╔══
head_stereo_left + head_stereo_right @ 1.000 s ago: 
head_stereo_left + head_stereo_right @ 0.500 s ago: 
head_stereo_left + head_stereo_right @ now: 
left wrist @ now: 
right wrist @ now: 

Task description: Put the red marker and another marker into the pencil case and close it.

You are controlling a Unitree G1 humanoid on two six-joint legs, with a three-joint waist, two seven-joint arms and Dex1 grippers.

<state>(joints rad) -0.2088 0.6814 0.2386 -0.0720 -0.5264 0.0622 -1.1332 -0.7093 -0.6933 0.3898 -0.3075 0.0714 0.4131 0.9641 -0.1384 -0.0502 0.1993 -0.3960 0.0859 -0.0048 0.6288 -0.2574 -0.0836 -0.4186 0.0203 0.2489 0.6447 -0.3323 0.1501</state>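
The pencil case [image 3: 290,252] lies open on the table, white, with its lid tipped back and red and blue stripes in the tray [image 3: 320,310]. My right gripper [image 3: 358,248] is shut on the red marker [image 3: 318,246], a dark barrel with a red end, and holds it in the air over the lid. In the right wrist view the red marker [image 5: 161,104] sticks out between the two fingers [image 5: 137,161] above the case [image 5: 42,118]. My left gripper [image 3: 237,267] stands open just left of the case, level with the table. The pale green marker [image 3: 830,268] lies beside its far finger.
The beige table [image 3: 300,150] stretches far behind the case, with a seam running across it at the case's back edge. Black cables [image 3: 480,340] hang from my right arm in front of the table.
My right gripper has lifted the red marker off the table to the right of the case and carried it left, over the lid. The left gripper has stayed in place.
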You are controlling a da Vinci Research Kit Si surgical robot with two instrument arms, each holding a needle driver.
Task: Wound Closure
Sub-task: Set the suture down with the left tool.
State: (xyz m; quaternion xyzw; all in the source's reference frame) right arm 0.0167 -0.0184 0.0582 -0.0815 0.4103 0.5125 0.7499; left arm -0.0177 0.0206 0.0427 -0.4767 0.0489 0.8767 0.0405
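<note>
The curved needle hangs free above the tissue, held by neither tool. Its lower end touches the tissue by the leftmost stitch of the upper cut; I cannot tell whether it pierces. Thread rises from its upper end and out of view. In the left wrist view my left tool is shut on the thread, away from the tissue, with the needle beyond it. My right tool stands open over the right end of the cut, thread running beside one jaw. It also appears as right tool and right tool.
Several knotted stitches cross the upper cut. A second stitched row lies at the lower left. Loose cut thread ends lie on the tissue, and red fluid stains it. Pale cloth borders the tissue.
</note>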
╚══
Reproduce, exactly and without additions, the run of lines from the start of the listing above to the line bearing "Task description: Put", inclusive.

head_stereo_left + head_stereo_right @ 1.000 s ago: 
head_stereo_left + head_stereo_right @ 0.500 s ago: 
head_stereo_left + head_stereo_right @ now: 
left wrist @ now: 
right wrist @ now: 

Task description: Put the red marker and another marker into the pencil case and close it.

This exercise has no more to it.